As you might know, Type 1 Diabetes is a subject near to my heart because two of my three children have Type 1 Diabetes.
My daughter Kelli was diagnosed when she was 9 years old, and my son Andy was diagnosed when he was 13 years old.
There is a genetic component to Type 1, although no one in our family had it before Kelli and Andy.
In this Note, I want to explain a little bit about what Type 1 Diabetes is, and some of the differences between it and the more common Type 2 Diabetes.
Type 1 vs. Type 2
Type 1 Diabetes is fairly common, and it’s becoming more common. Back before insulin was discovered it was a fatal disease because they need insulin to survive.
Type 1 Diabetes, or what they used to call Juvenile Diabetes, mostly occurs when you’re a kid. It can however occur in adults as well, it’s just much less common.
Type 2 Diabetes is much more common, and is caused by obesity and not regulating carbs.
Type 1 Diabetes is not preventable.
Type 2 Diabetes is.
You can cure Type 2 Diabetes.
There isn’t a cure for Type 1 YET.
It’s estimated that we spend 13 billion dollars on Type 1, and we spend much more than that on Type 2.
Type 1 Diabetes can have the same bad consequences as Type 2 Diabetes:
- Heart disease
- Kidney disease
What is Type 1 Diabetes?
Type 1 Diabetes is an autoimmune disease.
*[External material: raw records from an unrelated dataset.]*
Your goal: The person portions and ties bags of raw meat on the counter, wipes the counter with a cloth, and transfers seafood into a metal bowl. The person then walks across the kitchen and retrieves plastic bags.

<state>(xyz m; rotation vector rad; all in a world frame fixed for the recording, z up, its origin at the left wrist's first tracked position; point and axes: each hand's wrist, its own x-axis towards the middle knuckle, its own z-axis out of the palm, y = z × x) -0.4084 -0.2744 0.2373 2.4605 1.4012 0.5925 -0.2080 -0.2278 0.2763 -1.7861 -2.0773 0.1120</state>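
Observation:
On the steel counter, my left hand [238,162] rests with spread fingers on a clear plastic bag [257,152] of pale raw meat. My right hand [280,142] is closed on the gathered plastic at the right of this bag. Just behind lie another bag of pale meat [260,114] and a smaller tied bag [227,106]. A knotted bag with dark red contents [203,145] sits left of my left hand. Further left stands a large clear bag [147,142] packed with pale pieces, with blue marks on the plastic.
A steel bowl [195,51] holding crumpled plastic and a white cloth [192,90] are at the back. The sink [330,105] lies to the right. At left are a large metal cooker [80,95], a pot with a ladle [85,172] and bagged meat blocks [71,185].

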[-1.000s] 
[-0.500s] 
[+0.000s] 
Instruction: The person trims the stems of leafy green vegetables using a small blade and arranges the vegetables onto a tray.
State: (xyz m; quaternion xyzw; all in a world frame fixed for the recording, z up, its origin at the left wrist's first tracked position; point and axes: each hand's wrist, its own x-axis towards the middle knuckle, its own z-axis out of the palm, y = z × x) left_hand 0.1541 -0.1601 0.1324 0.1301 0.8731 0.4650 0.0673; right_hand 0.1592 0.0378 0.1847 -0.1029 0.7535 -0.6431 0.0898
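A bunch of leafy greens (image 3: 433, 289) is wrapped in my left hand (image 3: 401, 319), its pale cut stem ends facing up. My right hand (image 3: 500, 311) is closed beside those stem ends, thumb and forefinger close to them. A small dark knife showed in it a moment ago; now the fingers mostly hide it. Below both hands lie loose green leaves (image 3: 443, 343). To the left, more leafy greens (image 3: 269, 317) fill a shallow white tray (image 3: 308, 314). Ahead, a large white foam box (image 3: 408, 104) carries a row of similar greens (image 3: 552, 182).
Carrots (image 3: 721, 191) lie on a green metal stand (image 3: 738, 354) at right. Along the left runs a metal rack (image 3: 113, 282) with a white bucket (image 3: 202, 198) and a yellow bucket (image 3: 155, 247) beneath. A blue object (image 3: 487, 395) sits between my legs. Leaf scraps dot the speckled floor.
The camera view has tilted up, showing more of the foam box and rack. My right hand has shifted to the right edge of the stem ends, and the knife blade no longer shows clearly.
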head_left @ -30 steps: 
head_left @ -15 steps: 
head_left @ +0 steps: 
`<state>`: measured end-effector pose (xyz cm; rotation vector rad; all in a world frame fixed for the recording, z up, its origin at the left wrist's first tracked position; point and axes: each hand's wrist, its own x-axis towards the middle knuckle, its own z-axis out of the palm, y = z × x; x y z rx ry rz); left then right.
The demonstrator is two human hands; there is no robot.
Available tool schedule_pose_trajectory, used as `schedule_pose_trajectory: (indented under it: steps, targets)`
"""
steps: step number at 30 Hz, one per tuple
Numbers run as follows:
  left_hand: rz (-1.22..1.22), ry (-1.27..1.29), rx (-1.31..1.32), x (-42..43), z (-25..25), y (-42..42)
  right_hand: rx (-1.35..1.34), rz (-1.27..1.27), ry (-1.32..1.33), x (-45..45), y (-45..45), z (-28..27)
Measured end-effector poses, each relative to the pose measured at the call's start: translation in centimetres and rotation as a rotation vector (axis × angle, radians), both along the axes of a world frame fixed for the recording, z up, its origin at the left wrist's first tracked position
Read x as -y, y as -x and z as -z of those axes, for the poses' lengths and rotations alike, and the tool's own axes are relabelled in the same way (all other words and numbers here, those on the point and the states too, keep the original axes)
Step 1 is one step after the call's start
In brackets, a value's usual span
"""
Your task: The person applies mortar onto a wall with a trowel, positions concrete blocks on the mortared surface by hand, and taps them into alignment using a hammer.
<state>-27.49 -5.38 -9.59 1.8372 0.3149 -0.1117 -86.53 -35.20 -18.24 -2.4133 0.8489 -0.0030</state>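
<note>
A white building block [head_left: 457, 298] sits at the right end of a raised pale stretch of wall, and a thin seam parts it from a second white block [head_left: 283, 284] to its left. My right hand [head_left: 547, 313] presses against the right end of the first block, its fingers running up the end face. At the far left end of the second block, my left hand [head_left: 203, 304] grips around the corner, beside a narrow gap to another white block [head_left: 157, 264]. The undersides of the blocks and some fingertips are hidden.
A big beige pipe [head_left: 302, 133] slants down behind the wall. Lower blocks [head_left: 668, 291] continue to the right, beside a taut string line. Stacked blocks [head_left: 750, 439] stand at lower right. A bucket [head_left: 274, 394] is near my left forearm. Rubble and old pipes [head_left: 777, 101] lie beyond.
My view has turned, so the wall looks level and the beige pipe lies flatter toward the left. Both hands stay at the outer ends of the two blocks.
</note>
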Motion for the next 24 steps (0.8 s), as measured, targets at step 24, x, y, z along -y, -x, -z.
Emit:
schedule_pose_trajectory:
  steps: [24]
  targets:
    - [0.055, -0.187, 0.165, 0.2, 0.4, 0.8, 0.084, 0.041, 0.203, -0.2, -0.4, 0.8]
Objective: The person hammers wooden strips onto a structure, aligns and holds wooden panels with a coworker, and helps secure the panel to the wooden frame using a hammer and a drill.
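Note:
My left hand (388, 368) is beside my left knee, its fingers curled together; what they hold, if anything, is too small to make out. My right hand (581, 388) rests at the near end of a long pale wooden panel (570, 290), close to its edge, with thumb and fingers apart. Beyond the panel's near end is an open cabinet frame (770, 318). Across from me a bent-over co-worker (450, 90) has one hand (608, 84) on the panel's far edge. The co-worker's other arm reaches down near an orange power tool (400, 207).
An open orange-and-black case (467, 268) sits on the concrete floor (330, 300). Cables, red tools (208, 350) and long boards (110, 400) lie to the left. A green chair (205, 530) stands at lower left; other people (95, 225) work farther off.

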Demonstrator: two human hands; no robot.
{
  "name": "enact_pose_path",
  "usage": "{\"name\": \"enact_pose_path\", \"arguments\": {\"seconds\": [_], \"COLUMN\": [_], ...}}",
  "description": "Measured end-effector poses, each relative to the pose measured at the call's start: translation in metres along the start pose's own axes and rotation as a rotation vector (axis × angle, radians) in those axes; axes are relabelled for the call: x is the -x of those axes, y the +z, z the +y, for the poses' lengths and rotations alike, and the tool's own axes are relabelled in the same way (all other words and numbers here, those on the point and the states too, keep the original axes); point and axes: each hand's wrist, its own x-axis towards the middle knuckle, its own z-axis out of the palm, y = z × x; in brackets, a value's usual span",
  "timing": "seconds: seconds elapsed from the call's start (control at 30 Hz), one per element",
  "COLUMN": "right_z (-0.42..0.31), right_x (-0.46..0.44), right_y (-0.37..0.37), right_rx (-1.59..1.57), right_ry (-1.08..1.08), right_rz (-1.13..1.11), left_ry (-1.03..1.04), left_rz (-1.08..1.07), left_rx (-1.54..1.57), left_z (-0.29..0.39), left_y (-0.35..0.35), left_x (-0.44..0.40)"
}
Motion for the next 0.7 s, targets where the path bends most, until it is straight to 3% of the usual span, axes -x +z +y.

As we’ve talked a lot about in this newsletter, an autoimmune disease is where your body attacks another part of your body.
For Type 1 Diabetes your body attacks and destroys the beta cells of your pancreas.
It’s thought that a virus might predispose you to attack your own pancreas beta cells.
Type 1 comes on suddenly. Some signs are:
- Weight loss
- Frequent urination
If these signs are happening and you’re not watching, a child could go into diabetic ketoacidosis and then into a coma.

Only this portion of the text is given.